Exercise aim:
Only the lines below from the one that contains "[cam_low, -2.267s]" through the one that contains "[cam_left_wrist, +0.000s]" should appear in your answer, exact and without pictures.

Provided material:
#####
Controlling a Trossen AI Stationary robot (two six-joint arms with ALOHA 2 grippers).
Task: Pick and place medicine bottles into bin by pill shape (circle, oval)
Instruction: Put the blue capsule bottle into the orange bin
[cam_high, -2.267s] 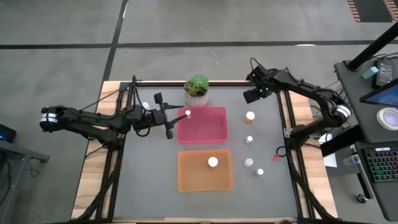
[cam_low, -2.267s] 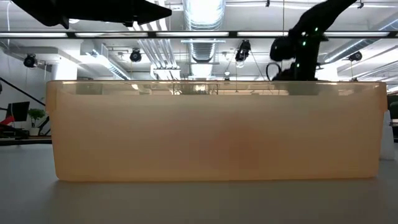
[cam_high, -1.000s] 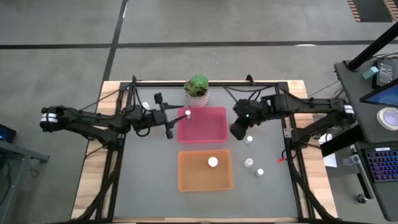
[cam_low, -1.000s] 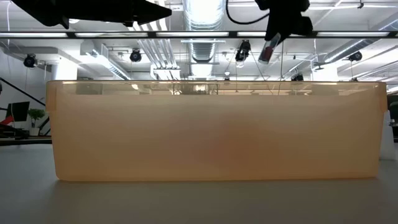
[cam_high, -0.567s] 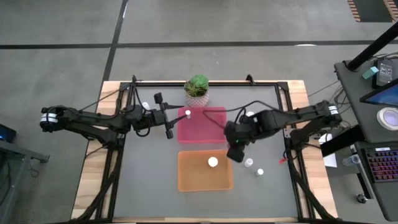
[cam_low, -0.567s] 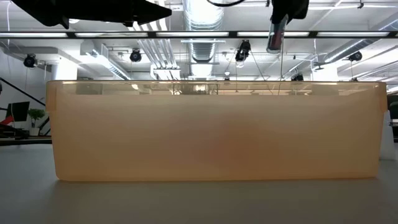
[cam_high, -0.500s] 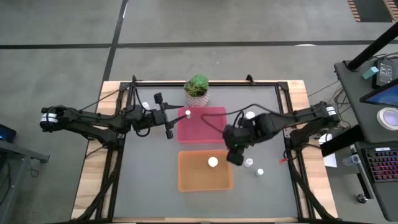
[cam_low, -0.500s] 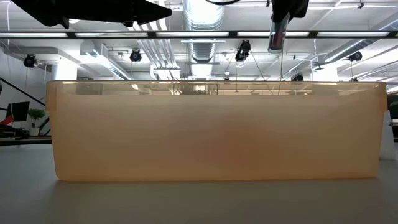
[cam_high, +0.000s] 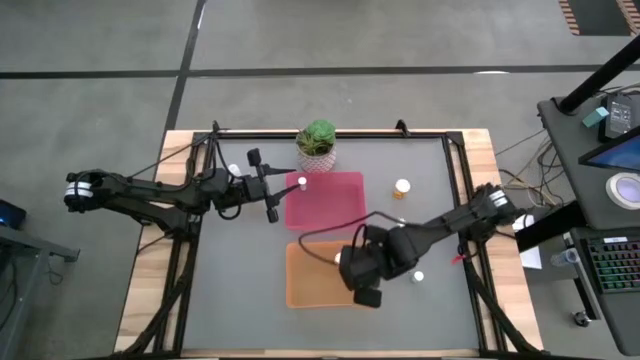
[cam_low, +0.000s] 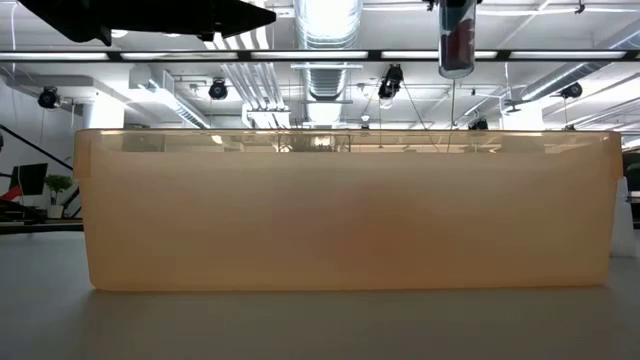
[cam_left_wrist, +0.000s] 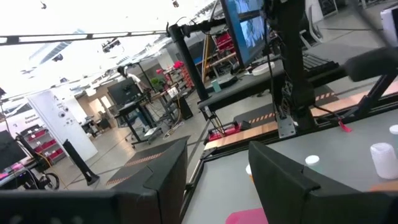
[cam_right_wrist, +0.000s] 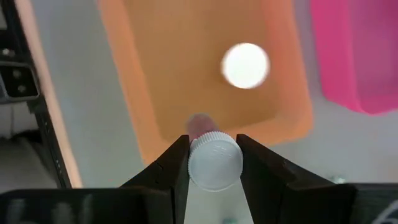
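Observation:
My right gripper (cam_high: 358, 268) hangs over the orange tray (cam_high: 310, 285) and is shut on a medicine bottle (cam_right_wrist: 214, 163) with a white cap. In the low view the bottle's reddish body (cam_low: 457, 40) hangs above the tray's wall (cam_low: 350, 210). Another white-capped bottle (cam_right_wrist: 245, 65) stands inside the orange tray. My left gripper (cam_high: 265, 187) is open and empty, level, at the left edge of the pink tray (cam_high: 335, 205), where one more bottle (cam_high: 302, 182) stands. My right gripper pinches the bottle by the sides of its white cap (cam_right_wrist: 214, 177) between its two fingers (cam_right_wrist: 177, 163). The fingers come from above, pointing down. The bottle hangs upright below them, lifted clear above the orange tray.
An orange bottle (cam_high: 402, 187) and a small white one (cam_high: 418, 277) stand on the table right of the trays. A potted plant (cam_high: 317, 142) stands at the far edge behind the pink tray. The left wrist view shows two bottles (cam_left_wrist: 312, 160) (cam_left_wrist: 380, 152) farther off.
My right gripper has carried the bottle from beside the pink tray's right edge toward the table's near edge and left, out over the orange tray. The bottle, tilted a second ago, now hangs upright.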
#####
Written answer:
[cam_low, -2.267s] 
[cam_high, -1.000s] 
[cam_low, -1.000s] 
[cam_high, -0.567s] 
[cam_low, -0.567s] 
[cam_high, -0.500s] 
[cam_low, -0.500s] 
[cam_high, +0.000s] 
[cam_low, +0.000s] 
[cam_left_wrist, +0.000s] 

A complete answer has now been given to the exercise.